Data:
+++++
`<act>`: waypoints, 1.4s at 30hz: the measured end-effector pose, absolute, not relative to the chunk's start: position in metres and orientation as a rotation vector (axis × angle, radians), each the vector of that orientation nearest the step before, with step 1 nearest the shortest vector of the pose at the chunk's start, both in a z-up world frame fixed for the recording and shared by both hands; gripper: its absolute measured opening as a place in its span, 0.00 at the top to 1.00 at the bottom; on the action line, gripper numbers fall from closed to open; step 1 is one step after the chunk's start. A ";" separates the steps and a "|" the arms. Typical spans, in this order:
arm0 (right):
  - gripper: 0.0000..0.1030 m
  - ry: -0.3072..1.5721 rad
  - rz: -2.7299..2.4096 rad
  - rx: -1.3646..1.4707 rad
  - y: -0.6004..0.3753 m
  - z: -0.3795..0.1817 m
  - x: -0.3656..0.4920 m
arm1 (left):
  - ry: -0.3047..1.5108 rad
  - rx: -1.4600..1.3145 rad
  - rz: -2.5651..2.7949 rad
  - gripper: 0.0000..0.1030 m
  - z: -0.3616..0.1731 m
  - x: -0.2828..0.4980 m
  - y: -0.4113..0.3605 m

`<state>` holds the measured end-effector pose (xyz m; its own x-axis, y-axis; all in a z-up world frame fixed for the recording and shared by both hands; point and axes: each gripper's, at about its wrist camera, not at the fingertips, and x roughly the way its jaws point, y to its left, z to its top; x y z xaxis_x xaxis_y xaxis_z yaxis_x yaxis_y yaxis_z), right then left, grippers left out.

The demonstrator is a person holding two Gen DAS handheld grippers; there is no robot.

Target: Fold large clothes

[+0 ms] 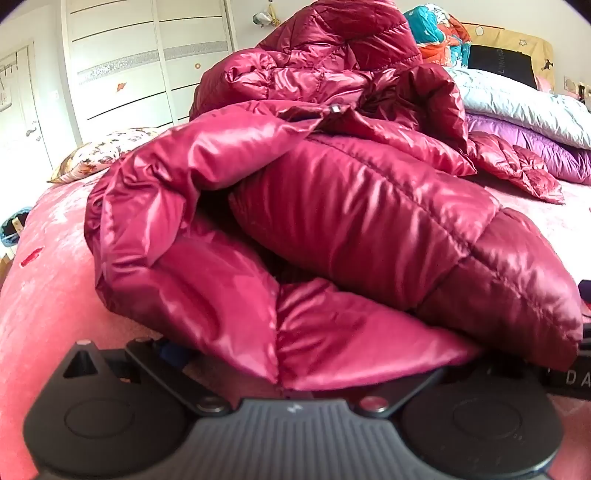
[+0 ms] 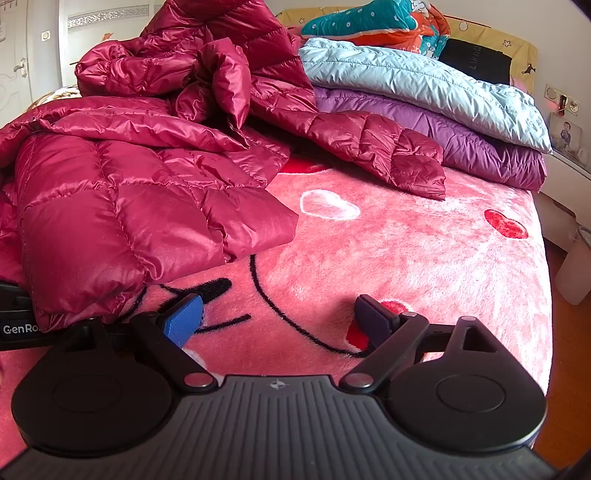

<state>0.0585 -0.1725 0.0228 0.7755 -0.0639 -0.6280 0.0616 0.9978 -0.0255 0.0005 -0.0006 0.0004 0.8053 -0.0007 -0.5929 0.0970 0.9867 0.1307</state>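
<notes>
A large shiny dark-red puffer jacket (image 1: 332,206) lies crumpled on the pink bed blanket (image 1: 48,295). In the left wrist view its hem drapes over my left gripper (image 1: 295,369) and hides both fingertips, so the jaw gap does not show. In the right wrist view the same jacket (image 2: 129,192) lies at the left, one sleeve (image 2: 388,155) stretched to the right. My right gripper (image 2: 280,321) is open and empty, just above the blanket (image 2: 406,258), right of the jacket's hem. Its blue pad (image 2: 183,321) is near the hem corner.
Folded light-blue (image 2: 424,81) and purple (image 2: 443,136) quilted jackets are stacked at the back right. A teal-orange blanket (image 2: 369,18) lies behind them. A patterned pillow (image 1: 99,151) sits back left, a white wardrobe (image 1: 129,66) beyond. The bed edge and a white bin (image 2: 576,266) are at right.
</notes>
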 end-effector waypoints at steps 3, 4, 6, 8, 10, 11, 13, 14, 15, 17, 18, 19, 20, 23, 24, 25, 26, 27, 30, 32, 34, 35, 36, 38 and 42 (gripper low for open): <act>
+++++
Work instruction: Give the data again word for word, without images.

Output of the task:
`<act>`: waypoints, 1.4s at 30hz: the measured end-effector pose, absolute, not relative to the chunk's start: position in metres and orientation as a rotation vector (axis × angle, radians), each the vector of that orientation nearest the step before, with step 1 nearest the shortest vector of the pose at the chunk's start, both in a z-up world frame fixed for the recording and shared by both hands; gripper: its absolute measured opening as a place in its span, 0.00 at the top to 1.00 at the bottom; on the action line, gripper numbers fall from closed to open; step 1 is one step after the chunk's start. A ";" separates the steps and a "|" the arms. Typical spans, in this order:
arm0 (right):
  - gripper: 0.0000..0.1030 m
  - ry: -0.3072..1.5721 rad
  - rz: -2.7299..2.4096 rad
  - rx: -1.3646..1.4707 rad
  - y: -0.6004..0.3753 m
  - z: -0.3795..0.1817 m
  - x: -0.3656..0.4920 m
arm1 (left):
  - ry: -0.3047..1.5108 rad
  - rx: -1.4600..1.3145 rad
  - rz: -2.5651..2.7949 rad
  - gripper: 0.0000..0.1030 m
  - z: -0.3616..0.1731 m
  - x: -0.2828..0.4980 m
  - y: -0.4113..0.3605 m

`<state>` holds the measured end-effector pose (xyz m; its own x-axis, y-axis; all in a z-up world frame fixed for the recording and shared by both hands; point and axes: each gripper's, at about its wrist camera, not at the fingertips, and x roughly the way its jaws point, y to its left, z to its top; x y z xaxis_x xaxis_y xaxis_z yaxis_x yaxis_y yaxis_z), right then left, grippers left out.

The demonstrator is a person holding two Gen DAS handheld grippers; there is no robot.

Target: Fold large clothes

[+0 ms] 
[+0 ms] 

<state>0.0585 -0.1725 0.0228 0.7755 -0.0639 -0.6280 0.0616 0.9978 -0.0255 0.0005 -0.0006 0.0004 0.8053 -0.0007 -0.5929 0.0970 0.9867 0.1307</state>
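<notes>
A large shiny dark-red puffer jacket (image 1: 332,206) lies crumpled on the pink bed blanket (image 1: 48,295). In the left wrist view its hem drapes over my left gripper (image 1: 295,369) and hides both fingertips, so the jaw gap does not show. In the right wrist view the same jacket (image 2: 129,192) lies at the left, one sleeve (image 2: 388,155) stretched to the right. My right gripper (image 2: 280,321) is open and empty, just above the blanket (image 2: 406,258), right of the jacket's hem. Its blue pad (image 2: 183,321) is near the hem corner.
Folded light-blue (image 2: 424,81) and purple (image 2: 443,136) quilted jackets are stacked at the back right. A teal-orange blanket (image 2: 369,18) lies behind them. A patterned pillow (image 1: 99,151) sits back left, a white wardrobe (image 1: 129,66) beyond. The bed edge and a white bin (image 2: 576,266) are at right.
</notes>
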 end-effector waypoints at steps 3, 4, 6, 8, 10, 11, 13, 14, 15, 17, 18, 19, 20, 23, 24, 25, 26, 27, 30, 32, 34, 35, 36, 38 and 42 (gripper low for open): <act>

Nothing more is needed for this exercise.